Stored items
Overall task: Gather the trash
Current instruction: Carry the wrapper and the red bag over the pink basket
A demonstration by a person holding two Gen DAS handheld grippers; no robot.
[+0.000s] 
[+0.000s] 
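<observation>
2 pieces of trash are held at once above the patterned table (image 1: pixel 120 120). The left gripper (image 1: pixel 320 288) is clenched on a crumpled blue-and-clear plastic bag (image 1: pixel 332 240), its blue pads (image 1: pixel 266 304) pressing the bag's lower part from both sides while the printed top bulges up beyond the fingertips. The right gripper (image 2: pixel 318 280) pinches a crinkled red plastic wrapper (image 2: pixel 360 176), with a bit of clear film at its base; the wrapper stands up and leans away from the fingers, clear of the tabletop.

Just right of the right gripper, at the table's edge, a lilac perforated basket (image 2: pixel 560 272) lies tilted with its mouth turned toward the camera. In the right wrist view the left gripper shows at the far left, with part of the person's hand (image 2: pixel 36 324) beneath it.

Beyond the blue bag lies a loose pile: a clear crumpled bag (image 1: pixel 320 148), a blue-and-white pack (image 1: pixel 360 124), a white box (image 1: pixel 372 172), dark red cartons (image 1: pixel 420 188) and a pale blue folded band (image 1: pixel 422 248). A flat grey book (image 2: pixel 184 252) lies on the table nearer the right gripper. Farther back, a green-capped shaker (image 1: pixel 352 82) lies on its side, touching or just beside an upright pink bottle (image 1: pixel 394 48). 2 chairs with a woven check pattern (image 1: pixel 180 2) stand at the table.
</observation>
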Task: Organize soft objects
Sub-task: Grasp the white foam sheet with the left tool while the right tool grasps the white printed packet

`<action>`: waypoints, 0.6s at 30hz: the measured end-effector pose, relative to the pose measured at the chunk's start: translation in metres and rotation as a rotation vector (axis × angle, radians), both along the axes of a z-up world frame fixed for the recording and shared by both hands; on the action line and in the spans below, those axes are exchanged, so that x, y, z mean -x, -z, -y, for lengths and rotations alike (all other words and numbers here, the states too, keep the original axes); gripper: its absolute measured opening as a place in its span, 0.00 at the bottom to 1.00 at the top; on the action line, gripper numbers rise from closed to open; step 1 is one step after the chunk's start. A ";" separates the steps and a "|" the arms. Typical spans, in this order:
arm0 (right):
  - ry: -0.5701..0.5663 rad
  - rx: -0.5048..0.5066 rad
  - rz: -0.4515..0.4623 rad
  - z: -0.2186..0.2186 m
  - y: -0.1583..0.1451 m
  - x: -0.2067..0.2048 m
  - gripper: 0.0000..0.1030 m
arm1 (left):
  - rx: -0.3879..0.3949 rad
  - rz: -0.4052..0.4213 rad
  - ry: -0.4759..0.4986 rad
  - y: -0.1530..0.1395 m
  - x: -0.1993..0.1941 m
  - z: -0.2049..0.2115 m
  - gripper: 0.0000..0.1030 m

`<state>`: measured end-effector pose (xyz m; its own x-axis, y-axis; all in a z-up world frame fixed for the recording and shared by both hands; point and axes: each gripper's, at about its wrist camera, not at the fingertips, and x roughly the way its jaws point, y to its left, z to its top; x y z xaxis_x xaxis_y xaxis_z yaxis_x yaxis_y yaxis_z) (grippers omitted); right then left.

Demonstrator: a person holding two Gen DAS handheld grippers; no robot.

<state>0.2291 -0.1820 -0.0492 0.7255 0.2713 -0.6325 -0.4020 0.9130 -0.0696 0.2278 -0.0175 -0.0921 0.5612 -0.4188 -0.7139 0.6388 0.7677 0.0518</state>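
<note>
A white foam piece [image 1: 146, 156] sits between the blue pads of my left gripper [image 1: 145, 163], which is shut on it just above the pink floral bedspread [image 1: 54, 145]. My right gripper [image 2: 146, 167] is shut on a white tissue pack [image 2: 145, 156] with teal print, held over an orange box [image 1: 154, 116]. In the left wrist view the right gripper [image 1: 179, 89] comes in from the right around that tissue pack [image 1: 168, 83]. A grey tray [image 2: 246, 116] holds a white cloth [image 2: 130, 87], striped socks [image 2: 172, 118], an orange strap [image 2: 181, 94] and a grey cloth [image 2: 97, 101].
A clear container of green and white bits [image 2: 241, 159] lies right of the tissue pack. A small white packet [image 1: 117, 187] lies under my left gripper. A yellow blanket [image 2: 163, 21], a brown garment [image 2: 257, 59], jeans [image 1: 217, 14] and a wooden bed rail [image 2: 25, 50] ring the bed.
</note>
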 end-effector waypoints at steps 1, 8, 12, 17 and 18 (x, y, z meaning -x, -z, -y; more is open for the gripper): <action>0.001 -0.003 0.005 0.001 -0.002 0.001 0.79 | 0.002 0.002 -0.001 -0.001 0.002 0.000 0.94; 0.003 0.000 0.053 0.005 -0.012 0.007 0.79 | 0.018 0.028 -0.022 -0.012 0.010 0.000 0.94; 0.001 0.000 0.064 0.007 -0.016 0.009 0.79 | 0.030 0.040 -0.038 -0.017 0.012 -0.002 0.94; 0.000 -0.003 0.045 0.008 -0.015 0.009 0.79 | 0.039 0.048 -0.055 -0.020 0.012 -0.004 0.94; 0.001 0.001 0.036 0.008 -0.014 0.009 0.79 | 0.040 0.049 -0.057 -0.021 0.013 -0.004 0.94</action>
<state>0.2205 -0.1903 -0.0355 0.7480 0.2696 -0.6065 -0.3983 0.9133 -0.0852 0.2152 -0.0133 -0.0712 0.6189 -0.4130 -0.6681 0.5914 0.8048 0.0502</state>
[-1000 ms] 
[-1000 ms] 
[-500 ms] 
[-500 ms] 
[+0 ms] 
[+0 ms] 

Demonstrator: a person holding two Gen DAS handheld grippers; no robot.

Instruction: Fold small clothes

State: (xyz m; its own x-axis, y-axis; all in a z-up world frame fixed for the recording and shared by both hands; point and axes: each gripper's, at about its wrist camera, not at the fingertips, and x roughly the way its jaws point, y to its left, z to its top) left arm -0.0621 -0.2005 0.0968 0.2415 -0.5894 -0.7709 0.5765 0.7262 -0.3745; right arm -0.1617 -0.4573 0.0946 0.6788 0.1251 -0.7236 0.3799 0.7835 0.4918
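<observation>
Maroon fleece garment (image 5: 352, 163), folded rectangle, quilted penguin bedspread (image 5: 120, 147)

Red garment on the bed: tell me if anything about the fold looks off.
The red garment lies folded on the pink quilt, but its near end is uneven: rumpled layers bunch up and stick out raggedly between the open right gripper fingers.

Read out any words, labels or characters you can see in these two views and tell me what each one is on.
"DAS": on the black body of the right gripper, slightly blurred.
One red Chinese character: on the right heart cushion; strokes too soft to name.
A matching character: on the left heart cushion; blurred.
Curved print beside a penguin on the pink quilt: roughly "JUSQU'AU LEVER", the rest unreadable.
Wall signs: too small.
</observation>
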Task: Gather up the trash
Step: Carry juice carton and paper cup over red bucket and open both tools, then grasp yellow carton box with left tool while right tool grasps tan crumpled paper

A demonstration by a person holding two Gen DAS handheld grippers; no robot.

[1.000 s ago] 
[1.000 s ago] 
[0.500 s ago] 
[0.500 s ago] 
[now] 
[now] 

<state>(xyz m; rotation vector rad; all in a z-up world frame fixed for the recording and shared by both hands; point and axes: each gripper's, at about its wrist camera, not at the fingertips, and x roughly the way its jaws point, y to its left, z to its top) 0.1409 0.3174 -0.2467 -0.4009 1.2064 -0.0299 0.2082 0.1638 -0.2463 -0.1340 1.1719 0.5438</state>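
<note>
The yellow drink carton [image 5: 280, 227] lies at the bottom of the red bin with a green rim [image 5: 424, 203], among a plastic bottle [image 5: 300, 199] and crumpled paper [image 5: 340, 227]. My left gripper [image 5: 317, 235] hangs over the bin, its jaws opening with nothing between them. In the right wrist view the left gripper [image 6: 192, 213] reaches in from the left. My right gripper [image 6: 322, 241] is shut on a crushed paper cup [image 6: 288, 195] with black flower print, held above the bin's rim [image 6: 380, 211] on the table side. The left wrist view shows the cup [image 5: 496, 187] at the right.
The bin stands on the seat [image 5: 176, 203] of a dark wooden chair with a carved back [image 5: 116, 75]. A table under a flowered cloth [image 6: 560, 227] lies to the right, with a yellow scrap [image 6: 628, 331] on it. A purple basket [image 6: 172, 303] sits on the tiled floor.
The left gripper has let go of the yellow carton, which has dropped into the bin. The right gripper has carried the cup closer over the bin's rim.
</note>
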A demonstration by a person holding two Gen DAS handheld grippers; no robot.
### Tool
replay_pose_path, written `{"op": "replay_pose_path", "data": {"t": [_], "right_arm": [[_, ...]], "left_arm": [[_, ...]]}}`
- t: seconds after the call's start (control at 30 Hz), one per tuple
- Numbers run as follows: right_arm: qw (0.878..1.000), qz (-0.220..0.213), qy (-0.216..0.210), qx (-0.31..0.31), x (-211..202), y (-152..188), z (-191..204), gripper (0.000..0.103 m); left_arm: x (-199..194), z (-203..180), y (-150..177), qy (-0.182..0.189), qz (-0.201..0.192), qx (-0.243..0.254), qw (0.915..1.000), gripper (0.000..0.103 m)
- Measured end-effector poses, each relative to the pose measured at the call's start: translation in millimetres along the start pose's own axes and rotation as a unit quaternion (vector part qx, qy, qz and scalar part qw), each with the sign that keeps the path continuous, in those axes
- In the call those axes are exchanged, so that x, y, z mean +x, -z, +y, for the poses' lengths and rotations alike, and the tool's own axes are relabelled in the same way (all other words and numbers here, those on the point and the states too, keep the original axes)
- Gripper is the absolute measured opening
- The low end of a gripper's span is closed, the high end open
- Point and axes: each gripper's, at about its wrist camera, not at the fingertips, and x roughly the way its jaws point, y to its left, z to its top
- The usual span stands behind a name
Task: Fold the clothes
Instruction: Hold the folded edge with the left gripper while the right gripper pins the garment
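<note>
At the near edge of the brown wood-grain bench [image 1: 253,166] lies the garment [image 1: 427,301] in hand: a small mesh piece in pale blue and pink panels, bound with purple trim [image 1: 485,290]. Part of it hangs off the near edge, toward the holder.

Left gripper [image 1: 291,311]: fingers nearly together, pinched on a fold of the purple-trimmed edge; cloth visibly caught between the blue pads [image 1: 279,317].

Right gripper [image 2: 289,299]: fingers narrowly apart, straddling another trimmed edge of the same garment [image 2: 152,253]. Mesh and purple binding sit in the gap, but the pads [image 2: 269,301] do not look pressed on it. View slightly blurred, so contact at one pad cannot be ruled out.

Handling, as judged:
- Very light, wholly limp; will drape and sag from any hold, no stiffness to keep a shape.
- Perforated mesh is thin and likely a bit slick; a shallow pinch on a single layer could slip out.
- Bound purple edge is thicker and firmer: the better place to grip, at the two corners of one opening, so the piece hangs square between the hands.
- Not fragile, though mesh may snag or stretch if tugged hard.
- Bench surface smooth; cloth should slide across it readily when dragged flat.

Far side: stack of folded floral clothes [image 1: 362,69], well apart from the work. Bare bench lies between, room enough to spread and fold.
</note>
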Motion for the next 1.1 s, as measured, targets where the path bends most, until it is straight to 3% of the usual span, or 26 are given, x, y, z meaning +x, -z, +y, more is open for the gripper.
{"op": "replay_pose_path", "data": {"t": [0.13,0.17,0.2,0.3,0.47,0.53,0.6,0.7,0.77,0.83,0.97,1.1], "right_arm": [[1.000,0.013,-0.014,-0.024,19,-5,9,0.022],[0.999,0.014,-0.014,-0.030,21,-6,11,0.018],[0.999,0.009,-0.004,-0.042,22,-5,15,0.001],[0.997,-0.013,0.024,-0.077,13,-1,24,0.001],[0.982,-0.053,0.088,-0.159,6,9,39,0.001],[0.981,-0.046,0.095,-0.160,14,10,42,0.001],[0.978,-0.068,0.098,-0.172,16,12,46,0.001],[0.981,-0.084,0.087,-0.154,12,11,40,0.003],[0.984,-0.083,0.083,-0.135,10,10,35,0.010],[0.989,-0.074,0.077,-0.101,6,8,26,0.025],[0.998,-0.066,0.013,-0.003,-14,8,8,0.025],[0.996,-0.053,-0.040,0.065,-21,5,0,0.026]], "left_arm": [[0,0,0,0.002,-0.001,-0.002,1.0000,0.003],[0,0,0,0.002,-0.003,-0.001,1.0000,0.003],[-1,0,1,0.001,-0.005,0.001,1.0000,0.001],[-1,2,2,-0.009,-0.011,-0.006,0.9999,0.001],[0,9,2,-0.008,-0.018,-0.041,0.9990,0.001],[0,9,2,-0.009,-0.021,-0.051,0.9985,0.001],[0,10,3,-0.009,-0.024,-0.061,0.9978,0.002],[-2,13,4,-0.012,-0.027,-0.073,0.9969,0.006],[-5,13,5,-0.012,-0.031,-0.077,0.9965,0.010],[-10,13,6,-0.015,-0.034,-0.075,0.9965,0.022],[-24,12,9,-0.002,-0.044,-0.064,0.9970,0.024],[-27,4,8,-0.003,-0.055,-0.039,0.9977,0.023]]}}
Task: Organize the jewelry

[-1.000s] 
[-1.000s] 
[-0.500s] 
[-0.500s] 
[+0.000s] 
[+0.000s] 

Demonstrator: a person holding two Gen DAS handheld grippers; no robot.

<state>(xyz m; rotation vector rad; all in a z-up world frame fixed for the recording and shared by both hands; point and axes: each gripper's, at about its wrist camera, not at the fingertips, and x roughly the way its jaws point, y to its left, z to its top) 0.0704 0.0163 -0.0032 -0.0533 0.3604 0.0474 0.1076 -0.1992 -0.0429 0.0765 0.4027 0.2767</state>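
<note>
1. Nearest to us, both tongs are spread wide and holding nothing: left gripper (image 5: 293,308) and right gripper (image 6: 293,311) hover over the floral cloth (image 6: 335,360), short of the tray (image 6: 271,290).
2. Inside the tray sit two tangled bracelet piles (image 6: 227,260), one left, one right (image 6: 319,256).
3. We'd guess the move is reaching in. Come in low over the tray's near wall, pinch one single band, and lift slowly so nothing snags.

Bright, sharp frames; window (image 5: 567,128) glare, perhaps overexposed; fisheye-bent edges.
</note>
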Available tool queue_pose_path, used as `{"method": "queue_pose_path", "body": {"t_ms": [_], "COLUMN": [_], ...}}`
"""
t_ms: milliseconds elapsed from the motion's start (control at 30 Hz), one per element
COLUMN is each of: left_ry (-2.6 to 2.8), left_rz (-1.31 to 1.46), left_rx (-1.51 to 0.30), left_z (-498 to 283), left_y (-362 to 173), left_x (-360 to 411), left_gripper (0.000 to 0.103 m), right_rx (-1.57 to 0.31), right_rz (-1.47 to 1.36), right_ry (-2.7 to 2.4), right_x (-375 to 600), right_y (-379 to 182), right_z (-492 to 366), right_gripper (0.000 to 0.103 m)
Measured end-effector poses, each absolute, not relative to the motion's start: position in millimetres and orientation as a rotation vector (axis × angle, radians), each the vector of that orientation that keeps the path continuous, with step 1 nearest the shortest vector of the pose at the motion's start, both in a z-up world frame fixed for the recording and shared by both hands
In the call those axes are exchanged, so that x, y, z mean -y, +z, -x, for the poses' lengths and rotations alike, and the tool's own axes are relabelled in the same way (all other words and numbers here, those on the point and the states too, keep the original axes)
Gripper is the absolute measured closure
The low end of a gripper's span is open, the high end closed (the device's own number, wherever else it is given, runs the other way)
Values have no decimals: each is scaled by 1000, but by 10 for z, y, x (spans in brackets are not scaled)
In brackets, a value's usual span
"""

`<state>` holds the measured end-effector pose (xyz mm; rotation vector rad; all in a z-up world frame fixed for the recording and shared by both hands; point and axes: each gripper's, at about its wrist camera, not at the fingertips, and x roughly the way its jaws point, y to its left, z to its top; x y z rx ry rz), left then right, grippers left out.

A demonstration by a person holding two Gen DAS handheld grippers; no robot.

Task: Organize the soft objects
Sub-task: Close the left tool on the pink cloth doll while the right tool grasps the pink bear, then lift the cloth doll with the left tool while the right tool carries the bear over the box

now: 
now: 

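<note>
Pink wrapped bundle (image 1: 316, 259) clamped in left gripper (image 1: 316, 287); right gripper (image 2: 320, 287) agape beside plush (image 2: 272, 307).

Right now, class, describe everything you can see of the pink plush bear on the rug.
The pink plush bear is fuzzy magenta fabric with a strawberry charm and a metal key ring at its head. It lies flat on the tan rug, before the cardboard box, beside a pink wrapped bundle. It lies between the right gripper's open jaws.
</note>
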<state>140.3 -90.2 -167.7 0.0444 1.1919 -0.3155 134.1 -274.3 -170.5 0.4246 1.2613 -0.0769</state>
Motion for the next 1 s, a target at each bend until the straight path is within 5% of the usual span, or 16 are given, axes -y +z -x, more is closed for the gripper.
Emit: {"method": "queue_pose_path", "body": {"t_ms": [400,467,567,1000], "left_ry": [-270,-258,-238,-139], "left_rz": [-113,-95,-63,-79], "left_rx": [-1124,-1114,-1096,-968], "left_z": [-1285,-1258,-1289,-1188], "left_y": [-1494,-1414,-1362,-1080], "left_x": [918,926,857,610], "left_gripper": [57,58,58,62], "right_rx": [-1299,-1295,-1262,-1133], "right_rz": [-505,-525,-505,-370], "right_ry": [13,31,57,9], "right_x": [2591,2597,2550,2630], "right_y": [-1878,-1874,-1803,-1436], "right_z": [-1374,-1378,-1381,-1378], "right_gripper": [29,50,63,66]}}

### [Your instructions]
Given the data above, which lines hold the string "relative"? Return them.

### [Your solution]
`<action>`: waypoints, 0.6s at 30hz: the measured end-effector pose, relative to the pose measured at the chunk's start: translation in metres and rotation as a rotation vector (axis × angle, radians), both along the axes of a z-up world frame fixed for the recording and shared by both hands; on the action line and in the spans below, those axes are exchanged, so that x, y, z mean -x, -z, -y, for lengths and rotations alike (all other words and numbers here, the states too, keep the original axes); gripper: its absolute measured opening as a place in its span, 0.00 at the bottom to 1.00 at the top; on the action line, gripper numbers rise from closed to open; step 1 is one step after the chunk's start. A ";" separates the steps and a "|" the arms. Typical spans, in this order:
- Measured end-effector poses, each relative to the pose measured at the call's start: translation in millimetres along the start pose's own axes and rotation as a unit quaternion (vector part qx, qy, qz and scalar part qw), each with the sign that keeps the path continuous, in those axes
Measured end-effector poses, each absolute, not relative to the motion's start: position in millimetres and orientation as a rotation vector (axis × angle, radians), each the vector of that orientation that keeps the path continuous, with step 1 nearest the shortest vector of the pose at the motion's start, both in a z-up world frame fixed for the recording and shared by both hands

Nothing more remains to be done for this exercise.